* **AVAILABLE DATA**:
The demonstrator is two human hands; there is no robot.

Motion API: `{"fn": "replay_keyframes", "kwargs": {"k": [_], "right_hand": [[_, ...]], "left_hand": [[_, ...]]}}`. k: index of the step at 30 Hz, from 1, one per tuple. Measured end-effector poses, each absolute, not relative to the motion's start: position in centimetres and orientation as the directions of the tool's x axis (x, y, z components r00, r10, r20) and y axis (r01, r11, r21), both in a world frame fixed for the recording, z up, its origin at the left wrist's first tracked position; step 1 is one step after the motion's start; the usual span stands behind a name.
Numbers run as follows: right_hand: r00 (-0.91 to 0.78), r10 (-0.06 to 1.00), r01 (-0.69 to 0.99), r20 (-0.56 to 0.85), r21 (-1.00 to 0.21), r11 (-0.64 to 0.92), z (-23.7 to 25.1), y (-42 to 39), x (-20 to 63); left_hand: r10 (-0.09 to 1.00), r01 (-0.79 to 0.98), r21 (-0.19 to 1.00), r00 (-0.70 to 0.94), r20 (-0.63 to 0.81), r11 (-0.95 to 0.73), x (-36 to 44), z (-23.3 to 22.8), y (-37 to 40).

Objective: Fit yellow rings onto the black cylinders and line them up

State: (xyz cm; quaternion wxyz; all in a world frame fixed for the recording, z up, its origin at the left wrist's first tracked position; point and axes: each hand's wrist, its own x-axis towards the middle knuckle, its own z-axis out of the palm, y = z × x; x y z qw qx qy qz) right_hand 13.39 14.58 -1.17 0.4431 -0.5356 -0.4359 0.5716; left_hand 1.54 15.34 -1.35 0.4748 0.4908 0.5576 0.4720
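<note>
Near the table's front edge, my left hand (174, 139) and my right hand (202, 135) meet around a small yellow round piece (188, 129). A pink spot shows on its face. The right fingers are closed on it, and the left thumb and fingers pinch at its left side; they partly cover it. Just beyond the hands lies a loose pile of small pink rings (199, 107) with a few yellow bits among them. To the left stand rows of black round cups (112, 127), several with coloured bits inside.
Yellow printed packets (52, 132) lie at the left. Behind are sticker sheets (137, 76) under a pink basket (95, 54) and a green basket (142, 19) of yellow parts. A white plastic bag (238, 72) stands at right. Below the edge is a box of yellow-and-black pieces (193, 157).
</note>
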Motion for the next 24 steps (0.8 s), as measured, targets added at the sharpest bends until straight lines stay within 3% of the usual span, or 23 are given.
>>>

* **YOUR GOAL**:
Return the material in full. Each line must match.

* **ANSWER TO THIS TASK**:
The demonstrator is two human hands; there is no robot.

Motion API: `{"fn": "replay_keyframes", "kwargs": {"k": [_], "right_hand": [[_, ...]], "left_hand": [[_, ...]]}}`. k: index of the step at 30 Hz, from 1, one per tuple. Measured end-effector poses, each absolute, not relative to the motion's start: position in centimetres and orientation as the directions of the tool's x axis (x, y, z components r00, r10, r20) and y axis (r01, r11, r21), both in a world frame fixed for the recording, z up, its origin at the left wrist's first tracked position; step 1 is one step after the motion's start; the usual span stands behind a name.
Numbers run as follows: right_hand: r00 (-0.91 to 0.78), r10 (-0.06 to 1.00), r01 (-0.69 to 0.99), r20 (-0.56 to 0.85), r21 (-1.00 to 0.21), r11 (-0.64 to 0.92), z (-23.7 to 25.1), y (-42 to 39), x (-20 to 63); left_hand: r10 (-0.09 to 1.00), r01 (-0.79 to 0.98), r21 (-0.19 to 1.00), r00 (-0.70 to 0.94), r20 (-0.63 to 0.81), r11 (-0.95 to 0.73), x (-36 to 44), z (-23.3 to 22.8), y (-37 to 40).

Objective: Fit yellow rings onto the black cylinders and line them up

State: (xyz cm; quaternion wxyz; all in a world frame fixed for the recording, z up, its origin at the left wrist's first tracked position; point and axes: each hand's wrist, its own x-axis towards the middle knuckle, its own z-axis out of the palm, y = z × x; x y z qw qx qy qz) right_hand 13.39 14.58 -1.17 0.4431 -0.5356 -0.4359 0.5716; left_hand 1.54 15.34 -1.35 0.4748 0.4908 0.5576 0.4720
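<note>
Near the table's front edge, my left hand (174, 139) and my right hand (202, 135) meet around a small yellow round piece (188, 129). A pink spot shows on its face. The right fingers are closed on it, and the left thumb and fingers pinch at its left side; they partly cover it. Just beyond the hands lies a loose pile of small pink rings (199, 107) with a few yellow bits among them. To the left stand rows of black round cups (112, 127), several with coloured bits inside.
Yellow printed packets (52, 132) lie at the left. Behind are sticker sheets (137, 76) under a pink basket (95, 54) and a green basket (142, 19) of yellow parts. A white plastic bag (238, 72) stands at right. Below the edge is a box of yellow-and-black pieces (193, 157).
</note>
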Motion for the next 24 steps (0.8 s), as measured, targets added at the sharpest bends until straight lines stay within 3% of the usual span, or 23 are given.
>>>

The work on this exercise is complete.